Indignos da ceia de Jesus, mas sempre acolhidos... (Enzo Bianchi, IHU on-line)




Um dos temas mais incandescentes no atual debate eclesial é o relativo a quem pode participar da mesa eucarística. A atual disciplina católica a esse respeito é rigorosa: nem os não católicos – exceto em casos particulares – nem aqueles que vivem contradições públicas ao Evangelho podem participar dela.

A partir dessa norma, obtém-se a exclusão daqueles que vivem no pecado e se lembra que Paulo já admoestava os cristãos de Corinto a vigiarem sobre a sua celebração eucarística, porque, se não sabiam discernir o corpo de Cristo, comeriam e beberiam a própria condenação (cf. 1Cor 11, 28-29). Essa reivindicação deve ser levada a sério: para o Apóstolo, quem não discerne o corpo do Senhor nos pobres, nos membros do corpo de Cristo, não come a ceia do Senhor, despreza a Igreja de Deus e faz os pobres corarem.

Mas a exortação de Paulo não deve ser entendida como uma proibição dirigida a quem é indigno moralmente, porque todos os cristãos são e continuam sendo pecadores, mesmo quando se aproximam da Eucaristia. Não se trata de uma dignidade que depende do fato de ser irrepreensível, mas de um discernimento (diákrisis) do corpo do Senhor na realidade cotidiana.

Quem vai à ceia do Senhor se sente indigno até o último momento ("Senhor, eu não sou digno de que entreis em minha morada..."), aproxima-se dela como um pecador que confia na misericórdia de Deus, está convencido de que a Eucaristia não é um prêmio para os bons, mas um sustento para os fracos e um viático para os pecadores (como já afirmou Bento XVI antes de Francisco).

A esse respeito, não podemos esquecer que a mesa do Senhor, inaugurada por Jesus na Última Ceia, incluía comensais certamente não dignos: participavam dela Judas, que O traiu; Pedro, que O renegaria pouco depois; os outros apóstolos que, conscientes da hora de Jesus, discutiam entre si sobre quem era o maior e que, por medo, O abandonariam, todos.

Assim como Jesus não desdenhou se sentar à mesa dos pecadores, assim também a sua mesa é lugar de acolhida de todos, dignos e indignos, espaço de inclusão em vista à comunhão na qual a santidade do Senhor Jesus encontra o pecado dos discípulos e se difunde entre eles, purificando-os. Por isso, Ele lhes oferece o cálice do seu sangue derramado justamente por eles ("por vós", diz, explicitamente) e pelas multidões, para a remissão dos pecados.

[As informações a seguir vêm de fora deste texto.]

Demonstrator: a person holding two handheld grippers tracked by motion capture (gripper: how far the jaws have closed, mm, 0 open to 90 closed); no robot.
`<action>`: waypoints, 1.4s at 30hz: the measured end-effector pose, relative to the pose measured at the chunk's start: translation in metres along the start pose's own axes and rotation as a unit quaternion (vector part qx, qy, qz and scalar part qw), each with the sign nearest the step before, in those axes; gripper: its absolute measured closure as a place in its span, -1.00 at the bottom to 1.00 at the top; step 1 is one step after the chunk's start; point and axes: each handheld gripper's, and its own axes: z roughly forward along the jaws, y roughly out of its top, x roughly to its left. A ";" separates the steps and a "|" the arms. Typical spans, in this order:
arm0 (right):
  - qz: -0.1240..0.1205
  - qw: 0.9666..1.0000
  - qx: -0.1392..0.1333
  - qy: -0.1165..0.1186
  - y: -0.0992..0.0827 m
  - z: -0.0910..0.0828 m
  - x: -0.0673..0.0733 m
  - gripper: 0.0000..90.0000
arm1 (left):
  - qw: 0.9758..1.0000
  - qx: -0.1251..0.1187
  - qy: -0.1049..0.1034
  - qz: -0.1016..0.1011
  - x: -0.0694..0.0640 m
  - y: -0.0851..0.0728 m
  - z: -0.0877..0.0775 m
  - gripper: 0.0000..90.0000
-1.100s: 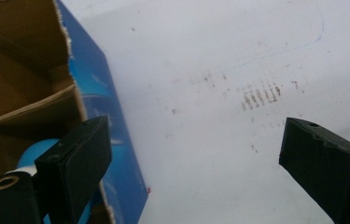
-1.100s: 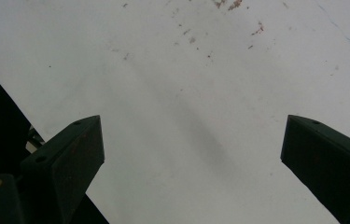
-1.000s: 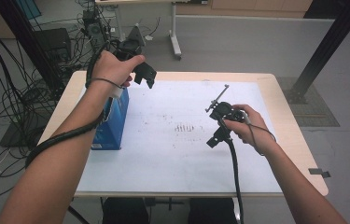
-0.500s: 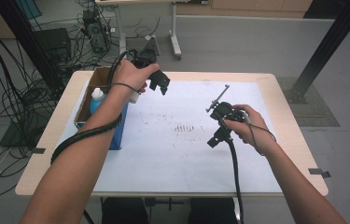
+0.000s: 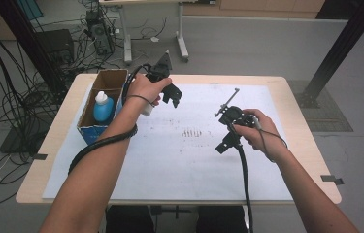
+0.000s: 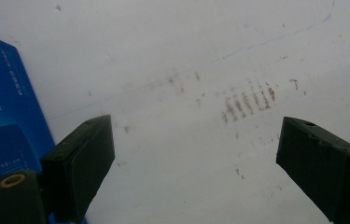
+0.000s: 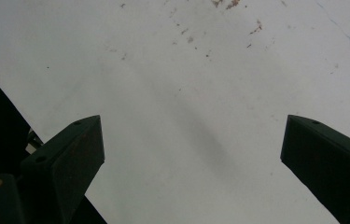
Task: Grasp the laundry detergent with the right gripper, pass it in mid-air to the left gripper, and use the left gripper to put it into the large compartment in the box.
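Observation:
My left gripper [image 5: 173, 95] hangs over the far left part of the white sheet [image 5: 170, 160], just right of the box. In the left gripper view its jaws [image 6: 186, 172] stand wide with nothing between them, though they have just been closing a little. Faint brown smudges [image 6: 247, 100] mark the sheet ahead of them. My right gripper [image 5: 222, 145] rests low over the sheet right of centre, pointing toward the near side. Its jaws [image 7: 191, 168] are open over bare paper.
A blue-sided cardboard box [image 5: 88, 132] stands at the table's left, with a blue-and-white bottle [image 5: 103, 107] inside. Its blue wall [image 6: 4, 116] is close on the left in the left gripper view. A small white object [image 5: 147, 109] sits under the left hand. Cables cover the floor.
The left hand has come down and moved right, from above the box to over the sheet, uncovering the box and its bottle. The right hand has stayed put.

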 end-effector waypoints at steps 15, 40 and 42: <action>0.002 1.000 0.002 0.003 0.000 0.002 -0.002 -0.86 | 1.000 -0.006 -0.010 -0.008 0.005 0.002 0.023 -0.72; -0.004 1.000 0.006 0.003 0.003 0.006 0.000 -0.86 | 1.000 0.001 -0.015 -0.013 0.011 -0.002 0.030 -0.71; -0.002 1.000 0.004 0.005 0.003 0.005 0.000 -0.86 | 1.000 0.000 -0.016 -0.014 0.011 -0.002 0.029 -0.71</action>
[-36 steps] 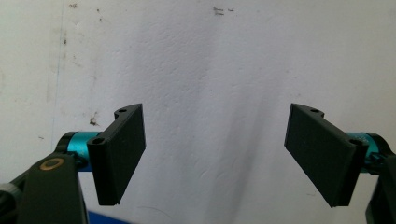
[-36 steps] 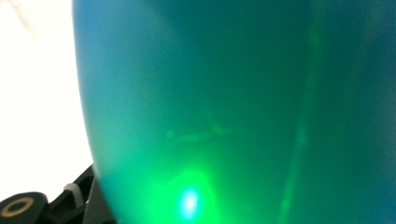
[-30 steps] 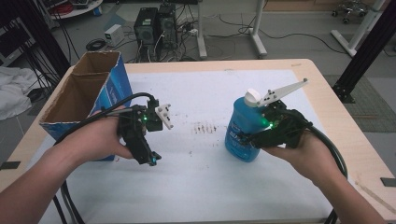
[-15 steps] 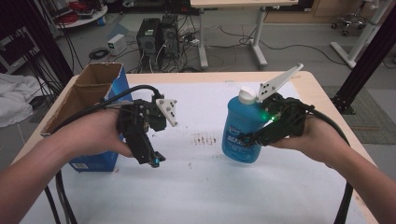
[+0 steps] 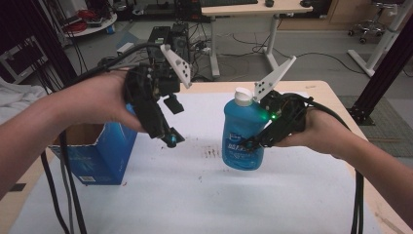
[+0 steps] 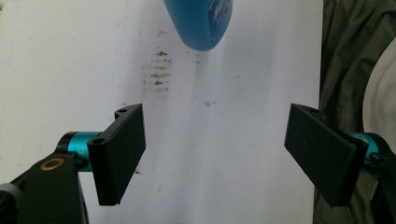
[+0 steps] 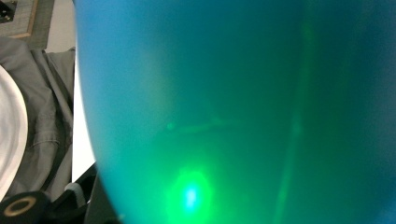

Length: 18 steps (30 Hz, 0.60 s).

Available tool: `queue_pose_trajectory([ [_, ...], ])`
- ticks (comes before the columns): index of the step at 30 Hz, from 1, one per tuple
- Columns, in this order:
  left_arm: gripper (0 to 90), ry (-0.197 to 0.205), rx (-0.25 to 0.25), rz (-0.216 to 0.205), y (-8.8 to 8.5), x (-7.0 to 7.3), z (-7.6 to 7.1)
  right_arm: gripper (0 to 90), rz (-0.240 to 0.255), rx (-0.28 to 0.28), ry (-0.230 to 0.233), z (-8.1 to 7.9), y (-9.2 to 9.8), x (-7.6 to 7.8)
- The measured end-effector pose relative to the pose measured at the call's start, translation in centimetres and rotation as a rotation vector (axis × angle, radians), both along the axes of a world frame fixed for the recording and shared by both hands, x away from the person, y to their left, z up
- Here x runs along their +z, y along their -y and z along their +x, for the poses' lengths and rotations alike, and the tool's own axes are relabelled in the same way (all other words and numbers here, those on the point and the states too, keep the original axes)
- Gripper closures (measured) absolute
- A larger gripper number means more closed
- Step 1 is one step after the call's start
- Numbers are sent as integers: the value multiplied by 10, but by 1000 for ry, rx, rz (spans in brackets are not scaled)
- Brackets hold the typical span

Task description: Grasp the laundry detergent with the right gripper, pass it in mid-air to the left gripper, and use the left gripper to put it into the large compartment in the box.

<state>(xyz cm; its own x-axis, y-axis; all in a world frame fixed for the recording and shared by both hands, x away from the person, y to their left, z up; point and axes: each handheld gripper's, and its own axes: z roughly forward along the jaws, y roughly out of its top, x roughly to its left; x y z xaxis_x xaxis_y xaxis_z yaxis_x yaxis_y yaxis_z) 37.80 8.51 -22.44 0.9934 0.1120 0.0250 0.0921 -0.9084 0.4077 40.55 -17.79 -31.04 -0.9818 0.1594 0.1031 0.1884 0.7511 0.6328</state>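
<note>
Blue bottle (image 5: 243,134) upright, cap up, clenched in right claw (image 5: 258,141); left claw (image 6: 215,154) released.

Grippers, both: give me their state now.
Left gripper: open, jaws wide apart, holding nothing.
Right gripper: shut on the blue bottle.

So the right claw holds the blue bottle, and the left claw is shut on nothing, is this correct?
Not quite. The left claw is open, its jaws standing wide apart with nothing between them, as the left gripper view shows. The right claw does hold the blue bottle.
</note>
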Motion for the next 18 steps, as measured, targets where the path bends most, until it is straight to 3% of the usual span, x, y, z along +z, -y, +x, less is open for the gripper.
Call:
queue_pose_trajectory([
  [6, 207, 18, -31, -24, 9, 18, 7, 457, 18, 61, -1, 6, -14, 8],
  [11, 207, 1, -45, -45, 16, 26, 16, 456, 25, 115, -8, 7, -25, 11],
  [18, 206, -13, -68, -39, 29, 37, 24, 456, 15, 166, -3, 7, -38, 14],
])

Além disso, essa é a consciência da grande tradição da Igreja indivisa, como mostra o diálogo que precede a comunhão eucarística entre o presbítero e o povo na liturgia bizantina: "As coisas santas são para os santos". Dois dos inumeráveis testemunhos patrísticos, um oriental e um ocidental, ecoam isso: "Não se abstenham da comunhão nos santos mistérios, não se privem da Eucaristia por estarem manchados do pecado" (Cirilo de JerusalémCatequeses mistagógicas V, 23); e "toda a vez que tu bebes do cálice, recebes a remissão dos pecados e te inebrias de Espírito" (Ambrósio de MilãoOs sacramentos V, 3, 17).

A Eucaristia é verdadeiramente a mesa do dom, da gratuidade do amor que não deve ser merecido: mesmo no acesso a essa mesa, Jesus faz com que os muros caiam, derruba as barreiras entre puros e impuros, anula as divisões. Mas com uma condição imprescindível e absoluta: que aqueles que vão a essa mesa acessem-na como um mendicante e estejam cientes da ação que realizam e do grande dom que recebem.


Inadequada é a pergunta: "Existe alguém entre nós que se sente digno?". Em vez disso, perguntemo-nos: "Existe alguém que, discernindo o corpo e o sangue do Senhor, tem sede de ser salvo?". Porque a mesa do Senhor está pronta, e Ele mesmo nos convida: "Venham a mim, cansados e oprimidos, doentes e pecadores, e Eu lhes darei a vida!".